Is the cost of the commission advance easily understood? It is typical for advance companies to charge underwriting or application fees, on top of the discount fee. Then there is often a reserve retained by the company to pay for late fees or extension fees. Once the grace period is over, the reserve is reduced (or sometimes the reserve is reduced during the grace period!), increasing the actual cost of the commission advance. If you or your broker wants a check instead of a deposit into an account – another fee. Some will charge a fee to get the money to you (a “transfer fee”). The fees pile can pile up, making it more difficult to understand the real cost of the advance. Except for one company.

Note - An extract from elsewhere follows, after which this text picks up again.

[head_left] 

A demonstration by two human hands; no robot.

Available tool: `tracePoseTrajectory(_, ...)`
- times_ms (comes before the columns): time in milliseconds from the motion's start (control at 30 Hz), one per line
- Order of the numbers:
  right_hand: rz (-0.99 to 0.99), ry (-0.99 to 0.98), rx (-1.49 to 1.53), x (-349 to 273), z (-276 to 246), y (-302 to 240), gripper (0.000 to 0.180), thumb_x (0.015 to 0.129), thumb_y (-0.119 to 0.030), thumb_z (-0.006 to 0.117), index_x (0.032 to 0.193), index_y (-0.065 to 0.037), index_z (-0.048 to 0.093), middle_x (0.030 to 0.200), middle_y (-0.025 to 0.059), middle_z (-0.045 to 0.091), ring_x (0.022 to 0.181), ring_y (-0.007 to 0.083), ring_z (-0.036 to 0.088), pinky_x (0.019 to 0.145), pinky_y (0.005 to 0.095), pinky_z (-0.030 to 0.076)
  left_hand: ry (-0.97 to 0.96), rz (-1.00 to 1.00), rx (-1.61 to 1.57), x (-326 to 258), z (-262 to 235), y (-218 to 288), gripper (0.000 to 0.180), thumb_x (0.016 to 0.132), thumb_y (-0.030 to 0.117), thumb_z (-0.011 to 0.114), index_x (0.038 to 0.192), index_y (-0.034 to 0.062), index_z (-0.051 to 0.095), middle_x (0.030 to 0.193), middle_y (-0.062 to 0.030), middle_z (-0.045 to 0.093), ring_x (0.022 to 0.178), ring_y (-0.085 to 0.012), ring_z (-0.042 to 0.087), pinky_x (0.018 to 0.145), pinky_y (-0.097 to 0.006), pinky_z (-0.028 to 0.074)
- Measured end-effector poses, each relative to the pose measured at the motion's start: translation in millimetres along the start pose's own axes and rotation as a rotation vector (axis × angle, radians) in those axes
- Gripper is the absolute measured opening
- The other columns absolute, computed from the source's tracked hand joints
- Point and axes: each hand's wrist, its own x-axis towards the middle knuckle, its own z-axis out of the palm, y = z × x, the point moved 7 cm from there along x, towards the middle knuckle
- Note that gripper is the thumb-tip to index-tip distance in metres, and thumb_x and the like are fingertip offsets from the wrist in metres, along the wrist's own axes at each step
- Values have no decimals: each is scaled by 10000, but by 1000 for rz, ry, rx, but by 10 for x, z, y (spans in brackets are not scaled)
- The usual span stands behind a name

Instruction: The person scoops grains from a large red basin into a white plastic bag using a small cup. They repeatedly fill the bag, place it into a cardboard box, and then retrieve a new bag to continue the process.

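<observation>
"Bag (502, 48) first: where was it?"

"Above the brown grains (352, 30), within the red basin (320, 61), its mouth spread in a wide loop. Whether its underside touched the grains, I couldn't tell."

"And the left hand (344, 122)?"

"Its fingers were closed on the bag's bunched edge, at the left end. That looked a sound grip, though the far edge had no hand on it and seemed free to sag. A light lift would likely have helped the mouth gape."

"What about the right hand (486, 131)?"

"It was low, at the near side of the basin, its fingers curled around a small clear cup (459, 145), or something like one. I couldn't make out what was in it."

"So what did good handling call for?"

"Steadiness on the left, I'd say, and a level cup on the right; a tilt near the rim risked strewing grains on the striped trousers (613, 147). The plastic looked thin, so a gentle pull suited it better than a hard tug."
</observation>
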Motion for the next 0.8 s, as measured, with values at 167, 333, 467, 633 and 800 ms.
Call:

How quickly can I get my funds? With most companies operating out of a call center, the funding of your advance is almost always at least a day away. And with ACH transmissions (the most common approach used by these companies), the funds may not be available for 2 – 3 days. That is, except for one company.
That company is Commission Express of Western Washington. We are:
A) LOCAL – Located in Seattle, WA we serve brokers in Washington, where we are licensed to operate (unlike those out of state companies), pay taxes (unlike those out of state companies), comply with WA state laws (unlike those out of state companies), live and understand the local real estate market.
B) COSTS ARE LOW AND EASILY UNDERSTOOD – Commission Express charges a simple discount fee based on the size of the receivable and when the transaction will close. No underwriting fees. No transfer fees. No application fees. And your reserve is refunded in full if your receivable is redeemed by end of the grace period.
C) A GRACE PERIOD THAT RESPECTS YOUR BUSINESS – Commission Express has a grace period of 30 days after the expected settlement date. Is your lender requesting more documentation at the last minute? Is there a delay in getting a certificate of occupancy on new construction? Are the repairs agreed to after inspection still being completed? Then you’ll extend your contract 7, 15, even 25 days and not have to worry about paying more money for your commission advance.
D) YOU RECEIVE YOUR FUNDS PROMPTLY – Because we are local, you can pick your check up at our office. Or you can ask us to make a deposit into your bank account at a local branch – no charge. If you are concerned about your bank placing a hold on a deposit, we will wire transfer funds into your account (for a small reimbursement fee). Many of our clients receive their funds the same day as their application. No other commission advance company can make that happen.
A homebuyer wouldn’t choose a broker from out of town, without knowledge or respect for the local market and regulations. Why should you choose a business partner to support your cash flow needs who isn’t from your market? Do your own research but remember to call your local cash flow partner – Commission Express of Western Washington.
I got a call a couple of weeks ago from an agent who was seeking a $5,000 commission advance on a pending transaction. While $5,000 is a bit above average for an advance, it is not uncommon. But then the agent proceeded to tell me what they planned to use the advance for - they had an opportunity to get a 25% on their advertising for the next year if they paid for it up front. What a great opportunity! They were going to save $1,700 by spending $459 on a commission advance. Who wouldn't invest $459 to get $1,700 back - that's an incredible return on investment.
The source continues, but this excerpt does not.